Così come è estremamente importante il protocollo sottoscritto a Roma il 9 maggio scorso con la Presidente della Camera Boldrini e il Ministro della Pubblica Istruzione che sostiene che nelle scuole bisogna riaffermare e riportare l’educazione civica e che “anche gli anni Settanta hanno bisogno di essere affrontati. Perché è in quel contesto lì che la memoria deve servire.”
In una recente indagine del CENSIS 2014 (link) realizzata in occasione del quarantennale a Brescia sugli studenti delle scuole superiori e di provincia è risultato ad esempio un dato assai importante, dice Milani. “Il 70% degli studenti riconosce l’importanza e il valore di avere memoria della storia del passato e ritiene che i primi trasmettitori di memoria devono essere gli insegnanti, sottolinenando così il valore della scuola come strumento fondamentale per costruire memoria.

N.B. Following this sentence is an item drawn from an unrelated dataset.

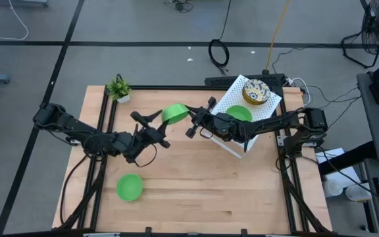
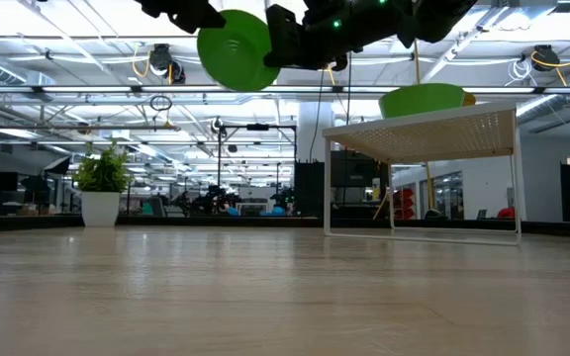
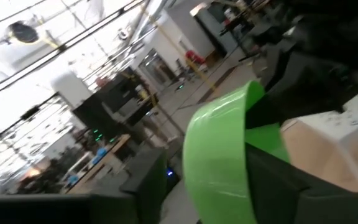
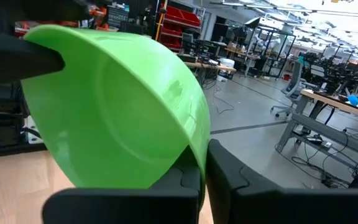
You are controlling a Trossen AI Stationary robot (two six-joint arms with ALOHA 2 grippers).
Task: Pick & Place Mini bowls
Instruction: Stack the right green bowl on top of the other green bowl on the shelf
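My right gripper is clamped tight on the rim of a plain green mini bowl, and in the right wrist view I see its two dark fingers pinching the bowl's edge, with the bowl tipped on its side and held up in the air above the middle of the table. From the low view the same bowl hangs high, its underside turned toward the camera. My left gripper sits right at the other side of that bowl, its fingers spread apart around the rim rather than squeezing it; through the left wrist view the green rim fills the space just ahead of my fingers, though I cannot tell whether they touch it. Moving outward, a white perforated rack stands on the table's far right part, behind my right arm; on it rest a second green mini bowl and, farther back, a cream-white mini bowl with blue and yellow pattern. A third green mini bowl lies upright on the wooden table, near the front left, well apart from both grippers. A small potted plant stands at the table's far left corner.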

La memoria in una scuola intesa come spazio libero all’interno del quale tutte le opinioni devono trovare capacità di ascolto e di confronto e dove è decisivo il capire come si è formata la storia e come si sono svolti i fatti. E quindi “è lì si forma davvero il modo di essere di un paese attraverso le nuove generazioni che sanno guardare al passato attraverso il loro presente ma che sanno anche che quel passato può insegnare rispetto al loro presente e rispetto al loro futuro.”
A questo punto si inserisce il tema della necessità di saper sempre distinguere rispetto alle cose.
“Dobbiamo sempre aver la forza di saper distinguere perché le verità che non conosciamo sono responsabilità di uomini dello stato hanno operato contro la verità ma è altrettanto vero che altrettanti uomini dello stato hanno saputo per far emergere le verità che oggi conosciamo.
Saper distinguere è dunque fondamentale. Richiede la volontà di voler conoscere, l’assunzione di responsabilità singola per cercare di capire e di cogliere i fatti come si sono svolti.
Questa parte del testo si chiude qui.